First of all, my PhD research shows that even in relatively hospitable environments, where international legal norms and principles are widely endorsed, municipal actors carefully weigh different strategies and navigate dilemmas when invoking human rights. They use human rights as a source of inspiration for local human-rights based approaches to the reception and inclusion of forced migrants and as a source of legitimation to justify local divergence from national policies.
Secondly, I highlight how municipal actors have different understandings of the local relevance of human rights and responsibilities regarding forced migration. By focusing on institutional, rather than everyday settings, I tried to bring into focus how local engagements with human rights may centre on contesting understandings of human rights responsibilities and duty bearers, as opposed to rights holders and norm addressees (forced migrants).
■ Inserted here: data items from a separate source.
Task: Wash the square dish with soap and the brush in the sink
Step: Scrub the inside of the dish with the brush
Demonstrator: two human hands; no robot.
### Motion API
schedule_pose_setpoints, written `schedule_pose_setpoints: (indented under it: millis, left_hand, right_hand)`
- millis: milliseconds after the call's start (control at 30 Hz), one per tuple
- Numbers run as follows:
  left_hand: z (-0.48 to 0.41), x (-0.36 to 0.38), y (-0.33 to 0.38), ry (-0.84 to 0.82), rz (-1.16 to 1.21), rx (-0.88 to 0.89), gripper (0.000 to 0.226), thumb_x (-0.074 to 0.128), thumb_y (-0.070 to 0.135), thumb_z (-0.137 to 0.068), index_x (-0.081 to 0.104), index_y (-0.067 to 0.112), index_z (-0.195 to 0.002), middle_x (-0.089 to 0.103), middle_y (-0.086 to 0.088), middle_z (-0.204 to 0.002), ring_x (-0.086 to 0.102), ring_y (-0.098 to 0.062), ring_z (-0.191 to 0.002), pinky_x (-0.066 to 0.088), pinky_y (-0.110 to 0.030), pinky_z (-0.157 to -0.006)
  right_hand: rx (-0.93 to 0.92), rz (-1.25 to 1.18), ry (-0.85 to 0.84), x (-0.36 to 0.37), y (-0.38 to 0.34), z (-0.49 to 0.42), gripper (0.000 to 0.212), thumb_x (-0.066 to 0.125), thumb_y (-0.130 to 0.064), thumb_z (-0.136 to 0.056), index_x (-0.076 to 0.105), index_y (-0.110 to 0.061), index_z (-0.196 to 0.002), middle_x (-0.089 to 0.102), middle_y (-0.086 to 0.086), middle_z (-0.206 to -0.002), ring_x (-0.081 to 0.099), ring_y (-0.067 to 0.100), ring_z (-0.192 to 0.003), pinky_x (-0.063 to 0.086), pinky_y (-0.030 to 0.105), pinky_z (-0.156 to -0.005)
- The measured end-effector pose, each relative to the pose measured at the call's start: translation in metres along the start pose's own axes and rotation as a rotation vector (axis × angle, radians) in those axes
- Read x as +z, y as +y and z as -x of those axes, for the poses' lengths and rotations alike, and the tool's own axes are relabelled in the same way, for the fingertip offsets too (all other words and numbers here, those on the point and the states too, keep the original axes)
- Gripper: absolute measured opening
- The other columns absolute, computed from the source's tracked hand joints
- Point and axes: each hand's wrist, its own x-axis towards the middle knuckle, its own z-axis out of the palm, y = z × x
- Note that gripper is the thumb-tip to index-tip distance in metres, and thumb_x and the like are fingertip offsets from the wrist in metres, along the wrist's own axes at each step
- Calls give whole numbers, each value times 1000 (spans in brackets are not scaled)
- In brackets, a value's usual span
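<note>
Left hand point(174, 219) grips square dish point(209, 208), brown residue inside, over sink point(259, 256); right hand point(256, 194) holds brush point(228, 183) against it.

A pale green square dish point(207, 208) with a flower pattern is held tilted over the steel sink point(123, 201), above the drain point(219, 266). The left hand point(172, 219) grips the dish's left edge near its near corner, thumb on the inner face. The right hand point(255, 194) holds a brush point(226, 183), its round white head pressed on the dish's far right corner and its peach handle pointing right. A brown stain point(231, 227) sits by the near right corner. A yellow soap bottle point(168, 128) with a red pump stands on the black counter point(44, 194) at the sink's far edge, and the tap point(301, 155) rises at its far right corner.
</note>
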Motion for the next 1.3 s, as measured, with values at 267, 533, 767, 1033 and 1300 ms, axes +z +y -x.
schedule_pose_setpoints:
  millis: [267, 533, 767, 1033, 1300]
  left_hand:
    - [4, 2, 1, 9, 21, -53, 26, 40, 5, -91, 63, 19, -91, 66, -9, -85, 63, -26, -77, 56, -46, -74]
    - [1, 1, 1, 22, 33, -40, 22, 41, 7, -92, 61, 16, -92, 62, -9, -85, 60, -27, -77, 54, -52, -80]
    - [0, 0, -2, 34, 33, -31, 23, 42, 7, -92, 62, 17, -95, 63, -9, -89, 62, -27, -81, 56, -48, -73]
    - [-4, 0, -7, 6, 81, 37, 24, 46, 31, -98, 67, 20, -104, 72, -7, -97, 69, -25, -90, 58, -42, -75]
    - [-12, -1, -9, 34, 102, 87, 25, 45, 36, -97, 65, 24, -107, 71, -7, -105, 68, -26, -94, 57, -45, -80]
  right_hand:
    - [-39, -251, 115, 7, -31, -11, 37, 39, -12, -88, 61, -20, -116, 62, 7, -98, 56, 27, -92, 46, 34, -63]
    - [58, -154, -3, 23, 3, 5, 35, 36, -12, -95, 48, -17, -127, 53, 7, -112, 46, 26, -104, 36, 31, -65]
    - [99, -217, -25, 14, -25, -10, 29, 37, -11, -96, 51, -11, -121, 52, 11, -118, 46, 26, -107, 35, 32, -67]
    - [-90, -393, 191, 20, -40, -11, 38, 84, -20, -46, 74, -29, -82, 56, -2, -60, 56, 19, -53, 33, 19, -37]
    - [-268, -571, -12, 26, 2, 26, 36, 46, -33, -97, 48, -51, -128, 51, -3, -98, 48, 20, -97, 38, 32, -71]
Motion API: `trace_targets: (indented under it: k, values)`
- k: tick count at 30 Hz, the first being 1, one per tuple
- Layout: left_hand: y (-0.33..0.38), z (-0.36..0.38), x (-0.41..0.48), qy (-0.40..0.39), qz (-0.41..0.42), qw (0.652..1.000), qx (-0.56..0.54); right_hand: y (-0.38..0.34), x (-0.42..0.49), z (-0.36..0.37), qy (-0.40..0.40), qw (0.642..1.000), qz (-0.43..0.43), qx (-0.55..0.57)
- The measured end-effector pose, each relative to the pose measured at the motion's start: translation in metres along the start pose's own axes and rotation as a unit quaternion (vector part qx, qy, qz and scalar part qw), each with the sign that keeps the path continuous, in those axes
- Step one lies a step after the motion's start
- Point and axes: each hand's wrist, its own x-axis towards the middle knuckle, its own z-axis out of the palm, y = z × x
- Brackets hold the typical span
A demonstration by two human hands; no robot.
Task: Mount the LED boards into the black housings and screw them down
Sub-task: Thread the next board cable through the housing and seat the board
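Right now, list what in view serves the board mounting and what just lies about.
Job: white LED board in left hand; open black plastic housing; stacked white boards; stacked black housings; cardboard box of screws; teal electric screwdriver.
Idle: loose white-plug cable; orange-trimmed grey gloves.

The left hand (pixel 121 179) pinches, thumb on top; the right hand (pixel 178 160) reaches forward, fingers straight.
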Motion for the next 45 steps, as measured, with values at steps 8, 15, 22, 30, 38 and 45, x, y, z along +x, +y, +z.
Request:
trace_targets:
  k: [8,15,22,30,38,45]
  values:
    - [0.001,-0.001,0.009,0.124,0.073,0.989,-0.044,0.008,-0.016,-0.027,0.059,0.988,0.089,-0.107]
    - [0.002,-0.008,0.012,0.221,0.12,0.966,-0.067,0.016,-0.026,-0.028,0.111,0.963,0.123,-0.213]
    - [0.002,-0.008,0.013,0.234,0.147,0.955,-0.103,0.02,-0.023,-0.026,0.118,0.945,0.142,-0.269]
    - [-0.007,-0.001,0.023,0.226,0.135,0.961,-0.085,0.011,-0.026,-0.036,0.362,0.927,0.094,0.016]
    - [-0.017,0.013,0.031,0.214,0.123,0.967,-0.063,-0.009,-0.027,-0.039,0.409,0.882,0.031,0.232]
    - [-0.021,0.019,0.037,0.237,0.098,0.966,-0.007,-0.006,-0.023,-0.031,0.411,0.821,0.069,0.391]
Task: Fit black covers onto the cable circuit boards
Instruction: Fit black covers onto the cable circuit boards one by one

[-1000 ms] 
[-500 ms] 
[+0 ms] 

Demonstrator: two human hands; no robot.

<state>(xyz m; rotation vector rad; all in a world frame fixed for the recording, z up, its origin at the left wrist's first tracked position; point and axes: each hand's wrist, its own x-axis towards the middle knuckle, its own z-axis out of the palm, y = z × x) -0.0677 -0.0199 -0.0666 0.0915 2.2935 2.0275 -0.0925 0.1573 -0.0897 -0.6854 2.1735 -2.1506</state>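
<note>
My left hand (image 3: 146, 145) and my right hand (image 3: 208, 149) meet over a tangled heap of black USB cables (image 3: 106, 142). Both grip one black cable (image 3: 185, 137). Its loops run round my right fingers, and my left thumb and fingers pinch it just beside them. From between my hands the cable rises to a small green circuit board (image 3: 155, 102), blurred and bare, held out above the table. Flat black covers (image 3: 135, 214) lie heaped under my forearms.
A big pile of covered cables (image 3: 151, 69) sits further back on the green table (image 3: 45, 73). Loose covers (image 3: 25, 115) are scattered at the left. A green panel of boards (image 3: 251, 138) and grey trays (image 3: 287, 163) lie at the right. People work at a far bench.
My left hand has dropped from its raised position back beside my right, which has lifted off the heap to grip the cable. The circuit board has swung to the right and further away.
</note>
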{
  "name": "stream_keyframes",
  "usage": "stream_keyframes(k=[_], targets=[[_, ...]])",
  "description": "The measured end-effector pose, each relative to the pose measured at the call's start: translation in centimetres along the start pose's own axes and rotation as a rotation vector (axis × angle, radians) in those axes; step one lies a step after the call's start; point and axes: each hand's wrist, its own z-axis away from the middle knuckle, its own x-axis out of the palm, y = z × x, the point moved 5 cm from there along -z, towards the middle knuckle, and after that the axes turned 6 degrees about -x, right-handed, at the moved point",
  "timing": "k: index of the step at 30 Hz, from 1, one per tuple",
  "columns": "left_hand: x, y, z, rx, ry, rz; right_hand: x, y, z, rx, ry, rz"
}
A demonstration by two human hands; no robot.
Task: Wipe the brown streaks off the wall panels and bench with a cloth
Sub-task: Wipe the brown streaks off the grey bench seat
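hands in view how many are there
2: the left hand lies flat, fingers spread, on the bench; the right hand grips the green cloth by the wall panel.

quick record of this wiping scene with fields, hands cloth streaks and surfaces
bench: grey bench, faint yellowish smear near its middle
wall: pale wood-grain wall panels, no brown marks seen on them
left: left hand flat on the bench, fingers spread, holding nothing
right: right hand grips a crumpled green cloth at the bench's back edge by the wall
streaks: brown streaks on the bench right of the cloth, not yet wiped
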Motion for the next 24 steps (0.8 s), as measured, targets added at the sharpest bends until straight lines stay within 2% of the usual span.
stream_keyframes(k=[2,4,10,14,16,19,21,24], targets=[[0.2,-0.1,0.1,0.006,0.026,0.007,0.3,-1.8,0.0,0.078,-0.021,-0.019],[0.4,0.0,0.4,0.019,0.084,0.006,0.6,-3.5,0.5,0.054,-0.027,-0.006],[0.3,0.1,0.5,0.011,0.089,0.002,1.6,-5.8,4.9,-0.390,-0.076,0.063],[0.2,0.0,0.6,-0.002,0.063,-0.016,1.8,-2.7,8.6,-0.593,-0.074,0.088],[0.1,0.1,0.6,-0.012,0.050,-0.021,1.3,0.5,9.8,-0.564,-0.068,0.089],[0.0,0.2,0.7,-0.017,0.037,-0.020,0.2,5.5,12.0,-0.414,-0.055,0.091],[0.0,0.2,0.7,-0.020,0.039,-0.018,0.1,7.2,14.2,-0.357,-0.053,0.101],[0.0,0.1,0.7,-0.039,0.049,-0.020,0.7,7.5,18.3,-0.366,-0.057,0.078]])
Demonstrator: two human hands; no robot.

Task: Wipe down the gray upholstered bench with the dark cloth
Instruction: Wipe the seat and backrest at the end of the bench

In the last two chapters of this thesis, I zoom in on how different (normative) understandings of arrival shape local efforts to develop rights-based approaches to the reception and inclusion of forced migrants.
Third, this thesis points to different strategies to legitimate municipal involvement, and argues it is important to differentiate between discursive, discreet and discretionary strategies and to consider the implications of their application in different settings.
Fourth, the thesis offers a spatially aware examination of the politics of human rights and forced migration, by examining how institutional settings and public spaces in cities, towns and rural municipalities, are more than simply a stage for encounters between forced migrants and municipal actors, because the functions, design and artefacts of these spaces also mould the local politics of human rights and forced migration.
Fifth, this investigation brings into focus how municipal actors and other actors negotiate the limits of rights-based approaches to forced migration and zooms in on airports and asylum seeker centres as sites where the limits of municipal mandates and rights-based approaches are negotiated.
To conclude, this thesis argues that exploring these five dimensions is essential to understanding the complexities of local human-rights based responses to forced migration and to developing a broad understanding of the local interplay between the politics of human rights and forced migration in these different German and Dutch localities.